◆ Your goal ◆
Please output the data below exactly as given, starting at its first line and stopping after the line that contains "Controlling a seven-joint".

======== Provided data

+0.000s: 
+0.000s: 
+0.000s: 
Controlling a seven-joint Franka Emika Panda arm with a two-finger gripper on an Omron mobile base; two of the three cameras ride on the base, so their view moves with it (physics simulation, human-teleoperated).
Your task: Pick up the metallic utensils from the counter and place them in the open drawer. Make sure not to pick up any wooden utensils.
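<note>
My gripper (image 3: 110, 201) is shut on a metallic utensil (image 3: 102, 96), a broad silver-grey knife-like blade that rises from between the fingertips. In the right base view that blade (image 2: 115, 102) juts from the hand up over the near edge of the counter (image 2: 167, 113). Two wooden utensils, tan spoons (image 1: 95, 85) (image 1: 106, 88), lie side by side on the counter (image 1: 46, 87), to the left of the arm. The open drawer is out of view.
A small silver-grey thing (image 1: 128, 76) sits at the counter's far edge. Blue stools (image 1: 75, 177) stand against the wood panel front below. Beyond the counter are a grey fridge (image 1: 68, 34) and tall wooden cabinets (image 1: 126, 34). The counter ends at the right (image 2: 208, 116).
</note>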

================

◆ Answer ◆
+0.000s: 
+0.000s: 
+0.000s: 
Controlling a seven-joint Franka Emika Panda arm with a two-finger gripper on an Omron mobile base; two of the three cameras ride on the base, so their view moves with it (physics simulation, human-teleoperated).

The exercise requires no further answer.